Semarang — Guru-guru dari berbagai daerah kembali “ngoprek” teknologi pada sesi pamungkas Pelatihan Edugame untuk Pembelajaran Mendalam yang digelar SLCC PGRI Jawa Tengah, Kamis malam, bersama Kelik Yan Pradana, S.Pd., M.M. sebagai narasumber dan Dr. Saptono Nugrohadi, M.Pd., M.Si. sebagai host sekaligus moderator. Fokus malam itu: bagaimana Canva AI dan Gemini diubah menjadi mesin pembuat edugame interaktif untuk kelas yang lebih hidup.
Sejak awal, Kelik menegaskan bahwa tantangan guru hari ini bukan lagi soal ketersediaan media, tetapi bagaimana mengubah ide pembelajaran menjadi pengalaman digital yang menarik. Ia menunjukkan tiga poros utama: memanfaatkan template Canva, naik kelas ke Canva AI saat template tak memadai, dan menggabungkannya dengan Gemini untuk menghasilkan kode game secara otomatis.

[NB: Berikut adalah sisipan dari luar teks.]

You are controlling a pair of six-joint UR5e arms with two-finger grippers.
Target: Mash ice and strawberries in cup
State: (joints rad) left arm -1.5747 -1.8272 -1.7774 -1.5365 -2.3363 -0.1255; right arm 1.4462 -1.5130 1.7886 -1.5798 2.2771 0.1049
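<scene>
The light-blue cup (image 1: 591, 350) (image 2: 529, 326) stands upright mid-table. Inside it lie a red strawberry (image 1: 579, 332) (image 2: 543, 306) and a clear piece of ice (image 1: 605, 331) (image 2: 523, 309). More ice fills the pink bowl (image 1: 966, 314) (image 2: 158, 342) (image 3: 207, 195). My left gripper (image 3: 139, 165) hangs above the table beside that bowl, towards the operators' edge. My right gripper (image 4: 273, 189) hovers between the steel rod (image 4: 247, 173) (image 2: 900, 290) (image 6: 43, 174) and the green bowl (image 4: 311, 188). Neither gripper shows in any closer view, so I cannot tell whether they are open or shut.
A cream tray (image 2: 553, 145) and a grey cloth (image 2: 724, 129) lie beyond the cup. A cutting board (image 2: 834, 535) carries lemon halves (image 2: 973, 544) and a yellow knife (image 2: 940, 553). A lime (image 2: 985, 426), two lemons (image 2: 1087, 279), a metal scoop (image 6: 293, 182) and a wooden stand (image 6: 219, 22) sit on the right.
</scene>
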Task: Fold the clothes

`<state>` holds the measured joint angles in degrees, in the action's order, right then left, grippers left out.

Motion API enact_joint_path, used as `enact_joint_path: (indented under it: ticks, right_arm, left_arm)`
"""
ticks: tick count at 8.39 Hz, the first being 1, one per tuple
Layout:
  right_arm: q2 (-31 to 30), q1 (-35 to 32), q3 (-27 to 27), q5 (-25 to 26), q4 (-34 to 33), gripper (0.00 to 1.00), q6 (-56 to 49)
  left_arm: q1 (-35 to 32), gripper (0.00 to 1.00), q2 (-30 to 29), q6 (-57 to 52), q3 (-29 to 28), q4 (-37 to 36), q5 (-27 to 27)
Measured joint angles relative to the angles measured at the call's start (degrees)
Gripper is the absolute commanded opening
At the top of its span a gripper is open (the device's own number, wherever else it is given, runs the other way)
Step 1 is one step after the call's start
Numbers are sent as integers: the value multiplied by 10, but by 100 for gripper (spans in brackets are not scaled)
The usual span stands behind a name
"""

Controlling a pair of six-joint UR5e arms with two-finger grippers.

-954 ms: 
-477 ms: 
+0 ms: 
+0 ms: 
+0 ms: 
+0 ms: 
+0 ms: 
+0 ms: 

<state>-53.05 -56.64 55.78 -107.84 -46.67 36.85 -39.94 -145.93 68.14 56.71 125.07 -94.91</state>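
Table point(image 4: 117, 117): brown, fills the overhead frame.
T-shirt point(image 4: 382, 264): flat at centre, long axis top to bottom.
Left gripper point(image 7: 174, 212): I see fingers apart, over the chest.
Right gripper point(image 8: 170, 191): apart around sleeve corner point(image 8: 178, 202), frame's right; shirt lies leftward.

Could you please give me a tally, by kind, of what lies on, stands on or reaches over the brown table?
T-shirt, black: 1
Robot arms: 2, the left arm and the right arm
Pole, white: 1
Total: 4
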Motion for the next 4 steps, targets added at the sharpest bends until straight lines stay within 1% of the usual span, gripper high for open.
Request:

Dalam sesi demo, peserta diajak menyaksikan pembuatan game “balap mobil” untuk operasi bilangan bulat. Hanya dengan satu prompt panjang di Canva Code, sistem menghasilkan aplikasi sederhana: dua mobil, dua tim, dan skor yang bergerak setiap jawaban benar atau salah. Ketika mobil justru tampak “balap mundur”, bug itu tidak disembunyikan—justru dijadikan bahan belajar cara memperbaiki logika game bersama AI.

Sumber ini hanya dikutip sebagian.